Data shown START

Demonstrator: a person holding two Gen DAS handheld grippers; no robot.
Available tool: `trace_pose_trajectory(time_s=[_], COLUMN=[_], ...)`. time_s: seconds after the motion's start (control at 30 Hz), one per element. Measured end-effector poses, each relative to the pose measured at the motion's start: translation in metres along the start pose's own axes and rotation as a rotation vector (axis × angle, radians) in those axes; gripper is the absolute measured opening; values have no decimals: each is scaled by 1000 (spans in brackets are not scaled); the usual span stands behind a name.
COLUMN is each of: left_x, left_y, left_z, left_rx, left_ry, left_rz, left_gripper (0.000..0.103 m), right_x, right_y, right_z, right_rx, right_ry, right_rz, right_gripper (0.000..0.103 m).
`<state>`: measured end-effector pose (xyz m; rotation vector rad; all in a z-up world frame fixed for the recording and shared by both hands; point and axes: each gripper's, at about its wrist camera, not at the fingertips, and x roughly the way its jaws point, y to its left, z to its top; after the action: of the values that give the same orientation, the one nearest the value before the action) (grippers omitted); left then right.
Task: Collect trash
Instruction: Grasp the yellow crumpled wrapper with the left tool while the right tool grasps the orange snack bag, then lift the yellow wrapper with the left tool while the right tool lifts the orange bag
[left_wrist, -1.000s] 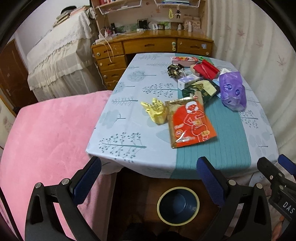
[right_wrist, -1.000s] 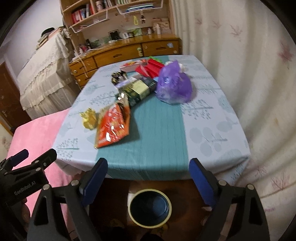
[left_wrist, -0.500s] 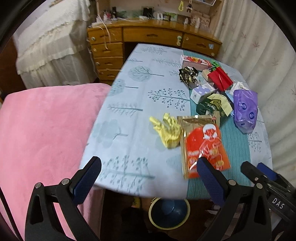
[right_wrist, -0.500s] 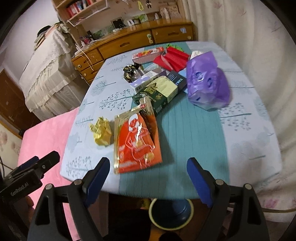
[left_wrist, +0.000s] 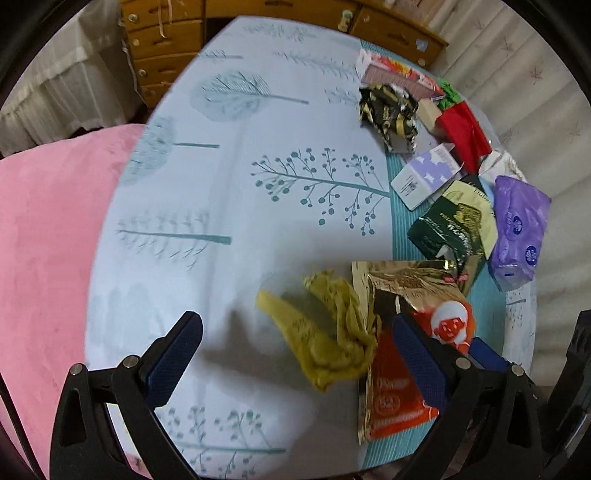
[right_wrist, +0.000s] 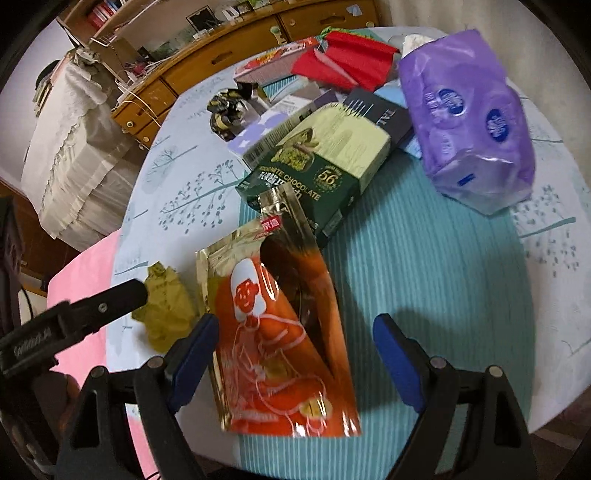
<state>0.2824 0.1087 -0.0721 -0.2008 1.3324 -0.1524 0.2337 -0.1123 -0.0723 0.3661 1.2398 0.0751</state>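
A crumpled yellow wrapper (left_wrist: 328, 332) lies on the pale tree-print tablecloth (left_wrist: 240, 166), and my left gripper (left_wrist: 293, 332) hangs open just over it, one finger on each side. An orange and gold snack bag (right_wrist: 280, 314) lies flat beside it, its torn top toward the green chocolate box (right_wrist: 325, 162). My right gripper (right_wrist: 295, 332) stands open over the bag's lower half. The yellow wrapper (right_wrist: 162, 306) and the left gripper's finger (right_wrist: 103, 306) show at the left of the right wrist view. Nothing is held.
Farther back lie a purple tissue pack (right_wrist: 469, 122), a red packet (right_wrist: 343, 59), a lavender box (left_wrist: 424, 177) and a black-gold crumpled wrapper (left_wrist: 388, 114). A pink cushioned seat (left_wrist: 48, 258) borders the table's left side. A wooden dresser (left_wrist: 166, 37) stands behind.
Both grippers have moved forward and down from the table's near edge to just above the trash. The blue bin under the table has dropped out of view.
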Motion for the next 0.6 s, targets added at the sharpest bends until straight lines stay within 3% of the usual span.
trace_pose_trajectory(time_s=[0.13, 0.3, 0.5, 0.53, 0.6], left_x=[17, 27, 29, 28, 25], left_y=[-4, -7, -23, -26, -31], left_z=[7, 7, 6, 7, 6], left_rx=[53, 94, 200, 210, 231], left_ry=[48, 72, 50, 44, 35], left_rz=[-9, -23, -11, -10, -8], left_gripper=[85, 74, 49, 44, 41], right_x=[12, 17, 20, 20, 18], right_y=[9, 27, 44, 45, 46], right_z=[-3, -5, -9, -9, -9], right_rx=[-11, -83, -149, -149, -139], right_ry=[16, 1, -21, -23, -24], right_rz=[-19, -90, -149, -144, -131], right_gripper=[82, 77, 51, 39, 30])
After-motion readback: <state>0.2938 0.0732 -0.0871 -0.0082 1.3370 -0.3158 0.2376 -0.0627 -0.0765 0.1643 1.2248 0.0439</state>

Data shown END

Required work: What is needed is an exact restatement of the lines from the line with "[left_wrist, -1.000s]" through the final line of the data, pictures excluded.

Task answer:
[left_wrist, -1.000s] 
[right_wrist, -1.000s] 
[left_wrist, -0.500s] 
[right_wrist, -0.500s] 
[left_wrist, +0.000s] 
[right_wrist, +0.000s] 
<state>0.2824 0.1087 -0.0721 -0.2008 1.3324 -0.1524 0.2337 -0.1123 -0.0723 0.3661 1.2398 0.0751</state>
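A crumpled yellow wrapper (left_wrist: 328, 332) lies on the pale tree-print tablecloth (left_wrist: 240, 166), and my left gripper (left_wrist: 293, 332) hangs open just over it, one finger on each side. An orange and gold snack bag (right_wrist: 280, 314) lies flat beside it, its torn top toward the green chocolate box (right_wrist: 325, 162). My right gripper (right_wrist: 295, 332) stands open over the bag's lower half. The yellow wrapper (right_wrist: 162, 306) and the left gripper's finger (right_wrist: 103, 306) show at the left of the right wrist view. Nothing is held.
Farther back lie a purple tissue pack (right_wrist: 469, 122), a red packet (right_wrist: 343, 59), a lavender box (left_wrist: 424, 177) and a black-gold crumpled wrapper (left_wrist: 388, 114). A pink cushioned seat (left_wrist: 48, 258) borders the table's left side. A wooden dresser (left_wrist: 166, 37) stands behind.
Both grippers have moved forward and down from the table's near edge to just above the trash. The blue bin under the table has dropped out of view.
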Motion for the next 0.6 s, targets added at the sharpest bends until straight lines stay within 3% of the usual span.
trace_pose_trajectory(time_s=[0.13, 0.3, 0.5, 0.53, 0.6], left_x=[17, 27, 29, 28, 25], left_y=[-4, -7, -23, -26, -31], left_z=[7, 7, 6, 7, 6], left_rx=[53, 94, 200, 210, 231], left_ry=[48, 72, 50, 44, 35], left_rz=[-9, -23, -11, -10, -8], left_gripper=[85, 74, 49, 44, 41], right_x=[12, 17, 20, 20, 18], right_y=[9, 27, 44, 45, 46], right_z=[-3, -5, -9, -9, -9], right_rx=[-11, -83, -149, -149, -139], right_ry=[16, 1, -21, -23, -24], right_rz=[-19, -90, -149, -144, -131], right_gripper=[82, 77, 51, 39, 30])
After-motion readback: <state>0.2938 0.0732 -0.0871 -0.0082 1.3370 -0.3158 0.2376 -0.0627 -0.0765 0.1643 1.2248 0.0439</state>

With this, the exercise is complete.